The coup started on 17 December 1926, the 60th birthday of President Kazys Grinius as all important officials gathered in Kaunas for the celebration and before the 1927 budget with cuts to military and church was passed. The Seimas was dispersed and the President was placed under house arrest. Prime Minister Sleževičius resigned, and President Grinius appointed Augustinas Voldemaras as the new Prime Minister. Smetona and Voldemaras, both representing the Lithuanian National Union, invited Christian Democrats to join them in forming a new government and restoring some constitutional legitimacy. On 19 December, 42 delegates (without Social Democrats and Peasant Popular Union) of the Seimas convened and elected Aleksandras Stulginskis as the new Speaker of the Seimas, making him a formal head of state for a few hours before Smetona was elected as the President (38 deputies voted for, two against, and two abstained). The Seimas also gave a vote of confidence to the new cabined formed by Voldemaras. Therefore, constitutional formalities were observed.

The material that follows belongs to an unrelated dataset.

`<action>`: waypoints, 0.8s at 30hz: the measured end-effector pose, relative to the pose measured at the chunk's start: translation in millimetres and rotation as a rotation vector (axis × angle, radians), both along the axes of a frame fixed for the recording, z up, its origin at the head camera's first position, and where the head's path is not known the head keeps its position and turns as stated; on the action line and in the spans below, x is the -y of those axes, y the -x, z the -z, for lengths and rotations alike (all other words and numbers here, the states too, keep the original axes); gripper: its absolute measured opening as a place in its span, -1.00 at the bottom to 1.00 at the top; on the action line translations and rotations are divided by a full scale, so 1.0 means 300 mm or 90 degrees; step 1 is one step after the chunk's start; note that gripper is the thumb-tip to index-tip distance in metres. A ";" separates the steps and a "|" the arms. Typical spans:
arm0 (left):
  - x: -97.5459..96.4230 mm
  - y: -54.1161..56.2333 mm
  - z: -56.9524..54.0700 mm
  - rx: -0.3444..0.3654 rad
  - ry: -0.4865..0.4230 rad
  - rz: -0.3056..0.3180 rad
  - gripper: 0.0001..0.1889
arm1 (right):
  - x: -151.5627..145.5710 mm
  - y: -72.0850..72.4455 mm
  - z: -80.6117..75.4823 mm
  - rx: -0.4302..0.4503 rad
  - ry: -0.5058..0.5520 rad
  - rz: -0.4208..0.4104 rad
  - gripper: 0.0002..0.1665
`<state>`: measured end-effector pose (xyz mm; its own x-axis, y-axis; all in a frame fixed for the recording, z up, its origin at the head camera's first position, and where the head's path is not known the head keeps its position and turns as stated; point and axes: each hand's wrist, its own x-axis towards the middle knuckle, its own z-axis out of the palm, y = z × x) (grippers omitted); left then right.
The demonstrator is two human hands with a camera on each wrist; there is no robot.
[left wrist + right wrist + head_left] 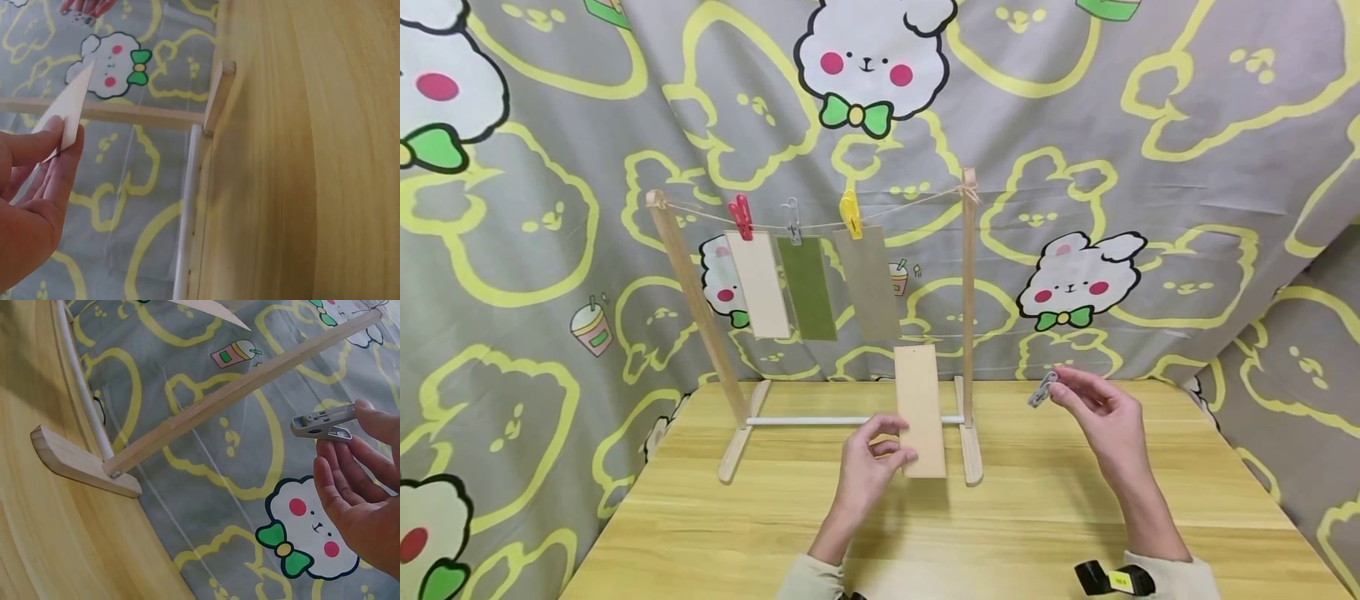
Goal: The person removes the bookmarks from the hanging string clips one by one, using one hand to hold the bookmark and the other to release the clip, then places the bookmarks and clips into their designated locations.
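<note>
In the head view, a pale card (922, 396) is held upright by its left edge, low down, in the left hand (871, 458), above the counter (1037, 508) and in front of the white rod (842, 421). A grey clip (1040, 392) is pinched in the right hand (1108, 421), well apart from the card. On the string (917, 206), three cards (807, 290) are hung by a red clip (741, 218), a second grey clip (792, 222) and a yellow clip (851, 215). The pale card is probably best raised to the stretch between the yellow clip and the right post (968, 308), with its top edge kept level.

In the left wrist view, the pale card is seen nearly edge-on, with the thumb laid on one face. The pinch should be kept flat, so that no twist is put into the card.

In the right wrist view, the grey clip is held at its handle end, the biting end pointed away from the palm. Whether that end is parted cannot be told for certain. The handles should be squeezed fully first, and pressure eased only once string and card are well inside.
</note>
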<state>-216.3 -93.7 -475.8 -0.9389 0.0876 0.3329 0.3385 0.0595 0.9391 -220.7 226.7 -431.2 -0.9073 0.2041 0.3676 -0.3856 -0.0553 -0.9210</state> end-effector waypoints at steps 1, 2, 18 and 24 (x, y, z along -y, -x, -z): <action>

Christian Democrats, who believed that the coup was just a temporary measure, demanded new elections to Seimas while Smetona stalled predicting that his party would not be popular and that he would not be reelected as the President. The Nationalists were discussing constitutional changes to empower the executive branch while curbing the powers of Seimas. In April a group of populists tried to organize a coup "to defend the constitution," but it was discovered and the rebels were arrested. Among them were Juozas Pajaujis, member of the Seimas. On 12 April 1927 the Seimas, appalled by such an arrest, delivered motion of no confidence against the Voldemaras government. Smetona, using his constitutional right, dissolved the Seimas. The constitution was broken, however, when no new elections were called in two months. The next elections took place only in 1936.